Sir Charles Samuel Nathan CBE (23 July 1870 – 5 June 1936) was an Australian businessman, politician, and philanthropist. For many years an economic adviser to the Commonwealth government and the state government of Western Australia, he was later elected to the Legislative Council of Western Australia, serving from 1930 to 1934.

==Early life and business career==
Nathan was born to a Jewish family in South Melbourne, Victoria, with his parents, Flora (née Levy) and Solomon David Nathan, both born in England. The family soon immigrated to New Zealand, and Nathan attended school in Christchurch. He briefly trained as a solicitor, but did not go any further down that path. After a period in Dunedin, Nathan left for Australia, arriving in New South Wales in 1890 before going on to Western Australia four years later. There, he set up as a merchant in the port city of Fremantle. In 1901, Nathan joined Charles Atkin and Co. (later Atkins Pty Ltd), a large South Australia-based manufacturing concern with which he would remain involved until 1927, as business manager (from 1903) and then as managing director (from 1911).

==Public career==
Nathan first entered public life in 1901, when he was elected as a councillor for the East Fremantle Municipality. He served in that role until 1905, when he unsuccessfully ran for mayor against the incumbent, William Angwin, losing by 59 votes as he polled 46.31 percent of the total. He then went on to serve on the Fremantle Municipal Tramways board for several years. During the First World War, Nathan involved himself in several charitable funds relating to the war effort.
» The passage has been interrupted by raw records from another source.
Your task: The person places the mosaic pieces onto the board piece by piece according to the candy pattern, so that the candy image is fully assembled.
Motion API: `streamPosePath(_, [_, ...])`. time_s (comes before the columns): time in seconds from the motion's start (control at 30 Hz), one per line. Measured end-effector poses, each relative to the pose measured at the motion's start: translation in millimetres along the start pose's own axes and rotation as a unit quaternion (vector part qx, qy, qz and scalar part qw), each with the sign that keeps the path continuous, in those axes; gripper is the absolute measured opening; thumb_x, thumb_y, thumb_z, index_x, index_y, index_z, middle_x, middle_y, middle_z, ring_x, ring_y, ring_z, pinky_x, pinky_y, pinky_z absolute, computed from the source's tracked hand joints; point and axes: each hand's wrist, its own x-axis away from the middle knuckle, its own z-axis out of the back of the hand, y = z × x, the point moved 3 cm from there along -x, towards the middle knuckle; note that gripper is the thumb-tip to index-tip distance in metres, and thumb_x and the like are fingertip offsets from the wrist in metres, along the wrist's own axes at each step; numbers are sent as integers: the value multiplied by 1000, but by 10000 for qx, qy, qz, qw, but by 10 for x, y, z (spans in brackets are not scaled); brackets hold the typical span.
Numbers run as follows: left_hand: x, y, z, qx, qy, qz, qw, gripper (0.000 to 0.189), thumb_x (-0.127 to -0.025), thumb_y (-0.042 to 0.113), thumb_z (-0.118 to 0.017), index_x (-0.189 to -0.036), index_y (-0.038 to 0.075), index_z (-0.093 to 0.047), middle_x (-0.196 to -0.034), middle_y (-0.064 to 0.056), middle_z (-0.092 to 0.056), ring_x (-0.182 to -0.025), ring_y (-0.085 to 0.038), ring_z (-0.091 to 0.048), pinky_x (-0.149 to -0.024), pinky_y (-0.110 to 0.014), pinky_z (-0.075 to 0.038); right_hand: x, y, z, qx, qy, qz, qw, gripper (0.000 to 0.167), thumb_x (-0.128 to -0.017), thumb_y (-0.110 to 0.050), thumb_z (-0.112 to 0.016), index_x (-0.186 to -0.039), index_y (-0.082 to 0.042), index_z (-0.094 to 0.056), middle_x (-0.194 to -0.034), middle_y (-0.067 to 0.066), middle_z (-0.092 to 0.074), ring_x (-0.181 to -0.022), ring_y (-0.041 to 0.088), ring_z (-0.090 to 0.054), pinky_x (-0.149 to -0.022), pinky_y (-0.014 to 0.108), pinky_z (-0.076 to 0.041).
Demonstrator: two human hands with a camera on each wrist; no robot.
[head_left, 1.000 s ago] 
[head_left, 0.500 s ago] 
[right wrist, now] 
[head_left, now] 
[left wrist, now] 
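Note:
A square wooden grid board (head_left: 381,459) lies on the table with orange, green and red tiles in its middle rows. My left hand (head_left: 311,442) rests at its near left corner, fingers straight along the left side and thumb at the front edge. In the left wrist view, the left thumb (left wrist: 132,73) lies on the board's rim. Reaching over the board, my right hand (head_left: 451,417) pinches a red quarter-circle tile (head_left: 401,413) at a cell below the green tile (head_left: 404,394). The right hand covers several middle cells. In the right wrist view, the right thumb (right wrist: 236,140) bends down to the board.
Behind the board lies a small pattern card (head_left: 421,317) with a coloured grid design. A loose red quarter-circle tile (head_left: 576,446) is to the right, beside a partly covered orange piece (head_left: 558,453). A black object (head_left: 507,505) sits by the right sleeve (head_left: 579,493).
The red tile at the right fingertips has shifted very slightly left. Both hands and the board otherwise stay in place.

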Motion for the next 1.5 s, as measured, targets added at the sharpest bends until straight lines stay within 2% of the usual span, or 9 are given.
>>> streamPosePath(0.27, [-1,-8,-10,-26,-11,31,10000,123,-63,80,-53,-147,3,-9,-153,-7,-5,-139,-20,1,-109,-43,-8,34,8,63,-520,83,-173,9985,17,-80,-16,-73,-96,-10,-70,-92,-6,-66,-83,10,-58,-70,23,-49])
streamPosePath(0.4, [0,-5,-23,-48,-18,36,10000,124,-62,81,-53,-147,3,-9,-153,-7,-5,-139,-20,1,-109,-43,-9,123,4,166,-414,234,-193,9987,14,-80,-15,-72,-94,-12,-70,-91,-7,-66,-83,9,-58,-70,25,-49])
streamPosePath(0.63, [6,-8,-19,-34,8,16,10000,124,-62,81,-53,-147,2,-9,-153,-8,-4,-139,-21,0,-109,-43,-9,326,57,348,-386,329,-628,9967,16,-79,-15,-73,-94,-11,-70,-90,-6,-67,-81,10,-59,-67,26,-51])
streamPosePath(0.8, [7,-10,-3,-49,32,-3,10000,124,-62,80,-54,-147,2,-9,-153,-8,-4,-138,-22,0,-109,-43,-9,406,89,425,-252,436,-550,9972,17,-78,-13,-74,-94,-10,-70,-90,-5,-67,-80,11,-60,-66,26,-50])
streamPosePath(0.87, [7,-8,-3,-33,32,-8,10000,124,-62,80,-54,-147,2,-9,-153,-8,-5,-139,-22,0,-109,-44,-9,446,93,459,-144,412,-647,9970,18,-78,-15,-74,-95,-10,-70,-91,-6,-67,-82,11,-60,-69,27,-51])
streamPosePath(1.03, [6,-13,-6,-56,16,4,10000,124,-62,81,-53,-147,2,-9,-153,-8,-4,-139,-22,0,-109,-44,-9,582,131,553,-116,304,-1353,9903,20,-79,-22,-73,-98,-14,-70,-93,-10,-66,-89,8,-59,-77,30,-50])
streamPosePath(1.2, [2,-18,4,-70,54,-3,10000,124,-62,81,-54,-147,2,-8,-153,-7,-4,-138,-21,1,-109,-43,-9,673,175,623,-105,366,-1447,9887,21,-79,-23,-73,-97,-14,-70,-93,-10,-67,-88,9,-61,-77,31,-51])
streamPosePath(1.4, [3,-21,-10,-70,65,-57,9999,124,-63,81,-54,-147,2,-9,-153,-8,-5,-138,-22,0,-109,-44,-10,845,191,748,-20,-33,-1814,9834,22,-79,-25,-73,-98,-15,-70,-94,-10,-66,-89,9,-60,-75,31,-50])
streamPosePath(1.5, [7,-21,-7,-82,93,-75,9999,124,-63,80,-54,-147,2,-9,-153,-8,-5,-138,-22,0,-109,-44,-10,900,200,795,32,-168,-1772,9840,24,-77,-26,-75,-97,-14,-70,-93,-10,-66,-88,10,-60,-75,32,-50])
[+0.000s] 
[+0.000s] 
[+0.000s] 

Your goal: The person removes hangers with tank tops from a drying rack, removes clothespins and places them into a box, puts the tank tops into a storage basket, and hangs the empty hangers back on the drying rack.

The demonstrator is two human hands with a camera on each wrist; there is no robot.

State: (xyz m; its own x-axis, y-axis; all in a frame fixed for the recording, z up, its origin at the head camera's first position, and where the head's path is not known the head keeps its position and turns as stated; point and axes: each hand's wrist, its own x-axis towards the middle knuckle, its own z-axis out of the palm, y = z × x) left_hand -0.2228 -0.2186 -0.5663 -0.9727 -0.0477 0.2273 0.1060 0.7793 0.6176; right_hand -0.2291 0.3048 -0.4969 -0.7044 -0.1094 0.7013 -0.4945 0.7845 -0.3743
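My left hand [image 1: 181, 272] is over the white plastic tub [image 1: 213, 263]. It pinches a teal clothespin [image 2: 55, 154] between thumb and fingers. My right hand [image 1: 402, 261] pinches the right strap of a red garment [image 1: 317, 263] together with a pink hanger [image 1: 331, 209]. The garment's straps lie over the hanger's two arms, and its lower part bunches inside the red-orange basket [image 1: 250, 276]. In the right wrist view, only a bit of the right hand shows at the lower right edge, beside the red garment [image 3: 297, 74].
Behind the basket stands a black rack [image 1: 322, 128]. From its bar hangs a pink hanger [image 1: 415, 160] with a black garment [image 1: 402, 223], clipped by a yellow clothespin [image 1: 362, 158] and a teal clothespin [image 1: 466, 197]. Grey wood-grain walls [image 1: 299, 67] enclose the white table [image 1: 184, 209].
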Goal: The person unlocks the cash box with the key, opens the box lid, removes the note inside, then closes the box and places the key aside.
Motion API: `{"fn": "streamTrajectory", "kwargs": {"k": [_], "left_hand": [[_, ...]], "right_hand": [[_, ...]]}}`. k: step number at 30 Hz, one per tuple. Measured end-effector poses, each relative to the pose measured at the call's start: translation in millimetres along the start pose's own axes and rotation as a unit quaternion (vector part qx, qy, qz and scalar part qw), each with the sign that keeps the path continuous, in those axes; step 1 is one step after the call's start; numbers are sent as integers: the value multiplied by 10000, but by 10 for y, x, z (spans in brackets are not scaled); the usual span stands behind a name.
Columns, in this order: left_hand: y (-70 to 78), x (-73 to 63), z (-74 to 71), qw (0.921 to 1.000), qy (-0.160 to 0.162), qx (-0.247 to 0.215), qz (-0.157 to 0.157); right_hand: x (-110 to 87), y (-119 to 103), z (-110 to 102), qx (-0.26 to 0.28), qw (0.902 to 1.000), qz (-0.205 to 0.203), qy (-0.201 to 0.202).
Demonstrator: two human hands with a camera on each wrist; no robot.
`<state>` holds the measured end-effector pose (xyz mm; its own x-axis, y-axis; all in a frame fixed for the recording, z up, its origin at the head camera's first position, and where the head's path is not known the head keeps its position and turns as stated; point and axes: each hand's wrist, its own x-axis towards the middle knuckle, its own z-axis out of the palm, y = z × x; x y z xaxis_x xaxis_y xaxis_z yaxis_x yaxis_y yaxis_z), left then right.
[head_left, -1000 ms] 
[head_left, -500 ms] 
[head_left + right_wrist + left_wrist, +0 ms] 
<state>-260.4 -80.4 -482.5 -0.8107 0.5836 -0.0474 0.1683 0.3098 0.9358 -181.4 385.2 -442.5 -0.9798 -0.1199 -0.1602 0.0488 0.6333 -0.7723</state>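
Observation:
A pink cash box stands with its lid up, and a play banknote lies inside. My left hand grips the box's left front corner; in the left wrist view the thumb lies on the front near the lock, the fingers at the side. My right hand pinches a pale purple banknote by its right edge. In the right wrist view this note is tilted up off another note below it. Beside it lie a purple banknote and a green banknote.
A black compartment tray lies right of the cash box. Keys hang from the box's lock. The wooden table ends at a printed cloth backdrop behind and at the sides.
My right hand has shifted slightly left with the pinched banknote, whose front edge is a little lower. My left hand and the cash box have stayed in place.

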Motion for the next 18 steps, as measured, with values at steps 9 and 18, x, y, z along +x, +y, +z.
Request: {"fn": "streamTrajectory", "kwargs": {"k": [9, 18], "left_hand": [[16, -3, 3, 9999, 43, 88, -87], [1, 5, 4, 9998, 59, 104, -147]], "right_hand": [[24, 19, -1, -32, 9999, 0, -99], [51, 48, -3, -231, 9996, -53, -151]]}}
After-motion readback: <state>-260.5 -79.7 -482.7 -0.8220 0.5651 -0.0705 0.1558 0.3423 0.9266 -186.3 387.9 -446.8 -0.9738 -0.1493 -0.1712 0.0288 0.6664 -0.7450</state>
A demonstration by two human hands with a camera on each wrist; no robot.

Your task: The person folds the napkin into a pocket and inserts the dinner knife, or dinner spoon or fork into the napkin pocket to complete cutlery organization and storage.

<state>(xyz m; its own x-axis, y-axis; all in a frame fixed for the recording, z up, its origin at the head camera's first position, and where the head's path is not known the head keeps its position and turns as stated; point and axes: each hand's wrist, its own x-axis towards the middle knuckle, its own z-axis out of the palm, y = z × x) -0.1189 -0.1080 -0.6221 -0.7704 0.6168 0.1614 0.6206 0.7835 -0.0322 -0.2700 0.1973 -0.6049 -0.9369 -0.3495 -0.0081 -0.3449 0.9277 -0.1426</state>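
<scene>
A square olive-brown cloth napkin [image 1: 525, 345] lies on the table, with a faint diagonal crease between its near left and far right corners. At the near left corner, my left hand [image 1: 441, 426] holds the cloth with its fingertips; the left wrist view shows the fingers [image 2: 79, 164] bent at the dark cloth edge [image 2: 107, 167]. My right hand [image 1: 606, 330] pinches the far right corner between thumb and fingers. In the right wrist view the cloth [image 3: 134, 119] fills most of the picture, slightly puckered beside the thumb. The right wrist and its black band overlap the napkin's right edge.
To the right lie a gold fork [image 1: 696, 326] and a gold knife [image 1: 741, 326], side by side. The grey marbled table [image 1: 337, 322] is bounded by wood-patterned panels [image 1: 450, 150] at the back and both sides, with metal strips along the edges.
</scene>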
After the conclusion of the war, in addition to his personal business activities, he was often invited to fill various positions on state and federal government advisory bodies. In 1921, during his term (from 1920 to 1923) as chairman of the state government's Council of Industrial Development, he led a trade delegation to Malaya and Java. Nathan also conducted trade negotiations for the federal government in the United Kingdom, serving as a commissioner to the British Empire Exhibition in London in 1924. He was involved in the federal Advisory Council of Science and Industry (now CSIRO) from its beginnings in the early 1920s, and served a one-year term on its executive starting in 1927. For his services, Nathan was appointed a CBE in 1926 and created a Knight Bachelor in the 1928 New Year Honours.

==Parliament and later life==
Following the death of Athelstan Saw in November 1929, Nathan was endorsed as one of three Nationalist Party candidates at the resulting by-election for the Legislative Council's Metropolitan-Suburban Province. There was also one "independent Labor" candidate. His campaign was strongly endorsed by the Mirror, a now-defunct Perth newspaper, which branded him "the man who gave something for nothing". He went on to poll 34.38% on first preferences, and was eventually elected with 52.57% of the two-candidate-preferred vote. In 1931, following the resignation of Sir Norbert Keenan from Cabinet, Nathan was regarded as a contender to replace him in the ministry, though this did not eventuate. Completing the remainder of Saw's six-year term, he announced his retirement from the Legislative Council in December 1933, and was replaced at the 1934 election by another Nationalist candidate, Hubert Parker. Nathan died in Perth in 1936, having suffered from cerebrovascular disease for several years. He had married Mary Bessie Lichtenstein in 1898, with whom he had a daughter (who predeceased him) and two sons.